Now I get a java error InvalidKeySpecException
Hmm, after some serious time googling I ask stack overflow
http://stackoverflow.com/questions/28218636/invalidkeyspecexception-using-public-key
Although it doesn't solve my problem, Maarten alerts me to the fact that in java I need to use the X509 format.
Hang on SSH is a protocol isn't it? (Back to wikipedia). Right ok so PGP and SSH are protocols that implement asymmetric encryption using the RSA algorithm. I don’t want a protocol, I want to just generate an encrypted string.
To do that I need a public key which java can read. So all I need is to generate a key in the right format….That makes sense.
Using KeyTool and OpenSSL to generate a 509 certificate
This doesn't take me long using java keytool and openssl to generate an x509 certificate.
keytool -genkey -keyalg RSA -keysize 1024 -keystore C:\temp\hello.keystore
keytool -importkeystore -srckeystore C:/temp/hello.keystore -destkeystore C:/temp/hello.p12 -deststoretype PKCS12
openssl pkcs12 -in C:/temp/hello.p12 -out C:/temp/hellonew.pem -nodes
openssl x509 -in C:/temp/hellonew.pem -inform PEM -out C:/temp/hellodernew.der -outform DER
Reading an X509 certificate
Now we need to adapt our code to read the key in the new format.

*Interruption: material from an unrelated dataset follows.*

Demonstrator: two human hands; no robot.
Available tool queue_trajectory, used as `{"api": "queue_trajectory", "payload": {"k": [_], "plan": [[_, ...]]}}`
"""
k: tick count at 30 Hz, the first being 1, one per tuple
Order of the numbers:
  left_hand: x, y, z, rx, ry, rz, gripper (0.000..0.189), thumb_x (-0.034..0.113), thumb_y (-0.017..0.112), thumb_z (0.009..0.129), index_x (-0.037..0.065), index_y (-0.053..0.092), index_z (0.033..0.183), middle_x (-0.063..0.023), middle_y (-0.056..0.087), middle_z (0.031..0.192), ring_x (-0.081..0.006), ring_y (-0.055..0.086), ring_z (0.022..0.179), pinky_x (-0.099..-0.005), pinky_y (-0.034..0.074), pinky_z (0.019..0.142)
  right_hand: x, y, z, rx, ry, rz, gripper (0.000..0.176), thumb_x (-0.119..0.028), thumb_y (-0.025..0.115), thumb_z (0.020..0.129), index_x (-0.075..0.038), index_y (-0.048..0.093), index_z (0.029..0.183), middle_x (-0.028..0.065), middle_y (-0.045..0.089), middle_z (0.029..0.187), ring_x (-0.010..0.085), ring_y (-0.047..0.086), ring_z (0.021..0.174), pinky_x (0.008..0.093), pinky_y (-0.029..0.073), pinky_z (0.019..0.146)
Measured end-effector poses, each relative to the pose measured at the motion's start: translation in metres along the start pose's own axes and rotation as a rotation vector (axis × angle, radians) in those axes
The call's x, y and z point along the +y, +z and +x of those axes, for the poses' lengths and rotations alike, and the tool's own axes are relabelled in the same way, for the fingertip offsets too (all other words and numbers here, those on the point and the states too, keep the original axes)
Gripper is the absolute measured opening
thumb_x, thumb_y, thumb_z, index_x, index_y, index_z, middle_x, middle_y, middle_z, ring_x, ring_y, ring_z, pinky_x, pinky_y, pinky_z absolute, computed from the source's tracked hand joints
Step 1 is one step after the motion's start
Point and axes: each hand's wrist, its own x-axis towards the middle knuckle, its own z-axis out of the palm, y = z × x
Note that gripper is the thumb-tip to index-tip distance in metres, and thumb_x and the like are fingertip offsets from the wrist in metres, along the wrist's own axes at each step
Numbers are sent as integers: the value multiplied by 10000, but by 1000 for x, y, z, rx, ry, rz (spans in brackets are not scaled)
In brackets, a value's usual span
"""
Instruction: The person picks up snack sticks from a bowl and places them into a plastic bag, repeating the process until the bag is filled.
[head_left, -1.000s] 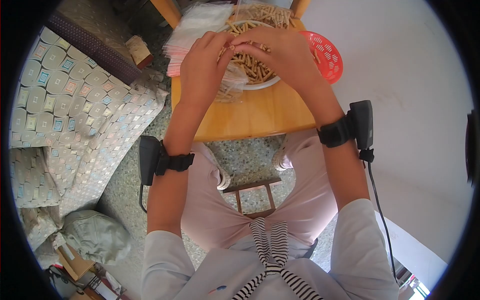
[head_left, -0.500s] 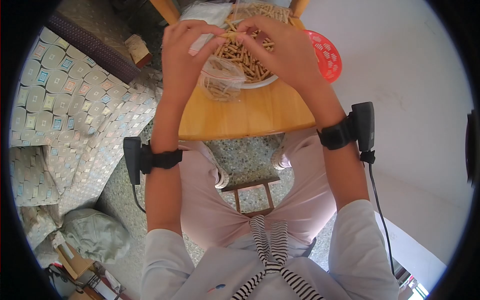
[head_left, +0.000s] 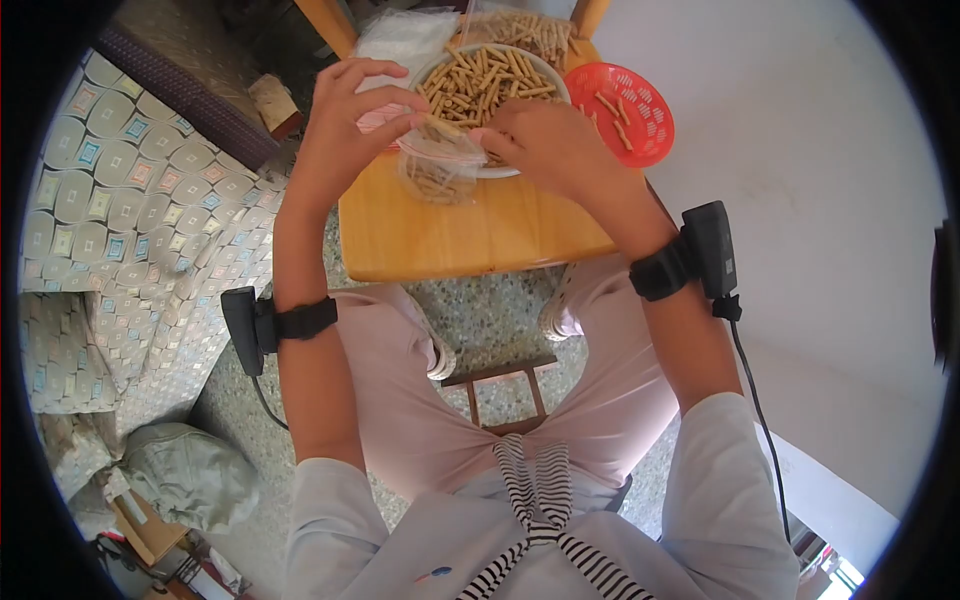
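Our left hand (head_left: 350,125) pinched a stick (head_left: 443,127); we couldn't tell whether our right hand (head_left: 550,145) gripped the plastic bag (head_left: 438,180) beside it.

The left arm (head_left: 317,400) and right arm (head_left: 697,350) both reach forward. The left hand (head_left: 350,125) is left of the bowl (head_left: 503,173), thumb and index fingertips close together and pointing toward it, other fingers curved. The right hand (head_left: 550,145) slants across the bowl's near right rim, fingers bent inward, its wrist (head_left: 628,205) right of the bowl and nearer the body.
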Motion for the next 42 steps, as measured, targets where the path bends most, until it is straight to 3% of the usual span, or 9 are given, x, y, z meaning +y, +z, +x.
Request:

public static PublicKey getPublicKey(byte[] keyBytes){
PublicKey publicKey = null;
if(keyBytes != null) {
X509EncodedKeySpec spec = new X509EncodedKeySpec(keyBytes);
KeyFactory kf = null;
try {
kf = KeyFactory.getInstance("RSA");
publicKey = kf.generatePublic(spec);
} catch (NoSuchAlgorithmException e) {
Log.e(TAG, "NoSuchAlgorithmException");
e.printStackTrace();
} catch (InvalidKeySpecException e) {
Log.e(TAG, "InvalidKeySpecException " + e.getMessage());
e.printStackTrace();
}
}
return publicKey;
}
This means we can now use our PublicKey to encrypt our message! Wohoo
Decryption
To decrypt we use a similar function
public static PrivateKey getPrivateKey(byte[] keyBytes){
PrivateKey privatekey = null;
if(keyBytes != null) {
PKCS8EncodedKeySpec spec = new PKCS8EncodedKeySpec(keyBytes);
KeyFactory kf = null;
try {
kf = KeyFactory.getInstance("RSA");
privatekey = kf.generatePrivate(spec);
} catch (NoSuchAlgorithmException e) {
Log.e(TAG, "NoSuchAlgorithmException");
e.printStackTrace();
} catch (InvalidKeySpecException e) {
Log.e(TAG, "InvalidKeySpecException");
e.printStackTrace();
}
}
return privatekey;
}
Encrypting a large file
For various reasons I've also learned you can’t just encrypt a file with your public key. This guy gives an excellent description of what you should be doing:
The basic idea is as such:
- Create a session key using symmetric encryption, AES for example.
- Then encrypt the file using this session key
- Using your public key encrypt the session key
- Send the AES encrypted file and the public key encrypted session key together
- Your server / recipient uses the private key they have and decrypts the session key then using that decrypts the file.
This method allows for fast encryption and secure transmission. If anyone brute forces the session key, they've only ever got one file. They need to start again for every single new file!
Anyway, that’s about what I've learned on this particular journey. I hope its of some help.